Problem: Everything in the listing below must be reproduced exactly, apart from its images.

Dataset content:
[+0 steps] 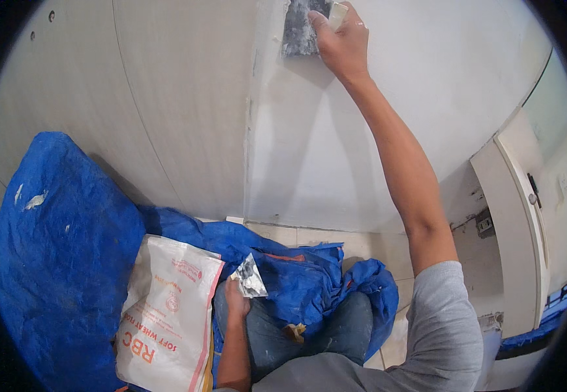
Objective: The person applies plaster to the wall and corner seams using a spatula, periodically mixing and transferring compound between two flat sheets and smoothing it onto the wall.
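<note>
My right hand (348, 47) reaches up to the white wall (355, 150), its fingers closed round the pale handle of a wide putty knife (300, 32). The dark blade is smeared with white filler and lies against the wall, near the corner with the grey panelled wall (185, 85). White specks show on my fingers. Low down by my lap, my left hand (236, 302) is closed on a second putty knife (251, 277). White filler covers part of its blade; its handle is mostly hidden in the hand.
Blue tarpaulin (68, 261) drapes something bulky at the left and runs along the wall's foot. A printed white sack (166, 307) lies beside my left arm. At the right stand a pale cabinet door (518, 215) and a wall socket (485, 224). Floor tiles (378, 247) show below the wall.
</note>
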`<state>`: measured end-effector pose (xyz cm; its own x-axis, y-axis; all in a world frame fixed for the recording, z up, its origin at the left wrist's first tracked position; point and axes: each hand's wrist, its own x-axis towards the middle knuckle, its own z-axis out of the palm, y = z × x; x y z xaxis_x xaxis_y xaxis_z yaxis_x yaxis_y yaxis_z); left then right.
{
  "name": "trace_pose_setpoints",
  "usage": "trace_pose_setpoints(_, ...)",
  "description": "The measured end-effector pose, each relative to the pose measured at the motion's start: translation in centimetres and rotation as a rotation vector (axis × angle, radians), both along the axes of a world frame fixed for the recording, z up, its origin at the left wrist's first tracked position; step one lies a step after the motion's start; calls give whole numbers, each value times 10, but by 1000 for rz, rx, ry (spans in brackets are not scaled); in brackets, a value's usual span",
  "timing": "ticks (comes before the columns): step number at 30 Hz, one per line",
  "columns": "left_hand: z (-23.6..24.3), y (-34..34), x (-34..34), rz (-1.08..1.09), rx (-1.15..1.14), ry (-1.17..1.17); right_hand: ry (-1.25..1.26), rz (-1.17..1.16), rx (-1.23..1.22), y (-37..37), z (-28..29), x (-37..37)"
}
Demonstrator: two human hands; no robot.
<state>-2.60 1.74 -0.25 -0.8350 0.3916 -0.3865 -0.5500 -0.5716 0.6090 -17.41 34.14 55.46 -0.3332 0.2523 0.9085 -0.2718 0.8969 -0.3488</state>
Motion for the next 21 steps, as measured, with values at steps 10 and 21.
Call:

Solution for this exercise:
[+0 steps] 
Objective: The person applies plaster to the wall and corner seams using a spatula, periodically mixing and transferring compound between two flat sheets and smoothing it onto the wall.
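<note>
My right hand (348, 47) reaches up to the white wall (355, 150), its fingers closed round the pale handle of a wide putty knife (300, 32). The dark blade is smeared with white filler and lies against the wall, near the corner with the grey panelled wall (185, 85). White specks show on my fingers. Low down by my lap, my left hand (236, 302) is closed on a second putty knife (251, 277). White filler covers part of its blade; its handle is mostly hidden in the hand.
Blue tarpaulin (68, 261) drapes something bulky at the left and runs along the wall's foot. A printed white sack (166, 307) lies beside my left arm. At the right stand a pale cabinet door (518, 215) and a wall socket (485, 224). Floor tiles (378, 247) show below the wall.
</note>
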`<state>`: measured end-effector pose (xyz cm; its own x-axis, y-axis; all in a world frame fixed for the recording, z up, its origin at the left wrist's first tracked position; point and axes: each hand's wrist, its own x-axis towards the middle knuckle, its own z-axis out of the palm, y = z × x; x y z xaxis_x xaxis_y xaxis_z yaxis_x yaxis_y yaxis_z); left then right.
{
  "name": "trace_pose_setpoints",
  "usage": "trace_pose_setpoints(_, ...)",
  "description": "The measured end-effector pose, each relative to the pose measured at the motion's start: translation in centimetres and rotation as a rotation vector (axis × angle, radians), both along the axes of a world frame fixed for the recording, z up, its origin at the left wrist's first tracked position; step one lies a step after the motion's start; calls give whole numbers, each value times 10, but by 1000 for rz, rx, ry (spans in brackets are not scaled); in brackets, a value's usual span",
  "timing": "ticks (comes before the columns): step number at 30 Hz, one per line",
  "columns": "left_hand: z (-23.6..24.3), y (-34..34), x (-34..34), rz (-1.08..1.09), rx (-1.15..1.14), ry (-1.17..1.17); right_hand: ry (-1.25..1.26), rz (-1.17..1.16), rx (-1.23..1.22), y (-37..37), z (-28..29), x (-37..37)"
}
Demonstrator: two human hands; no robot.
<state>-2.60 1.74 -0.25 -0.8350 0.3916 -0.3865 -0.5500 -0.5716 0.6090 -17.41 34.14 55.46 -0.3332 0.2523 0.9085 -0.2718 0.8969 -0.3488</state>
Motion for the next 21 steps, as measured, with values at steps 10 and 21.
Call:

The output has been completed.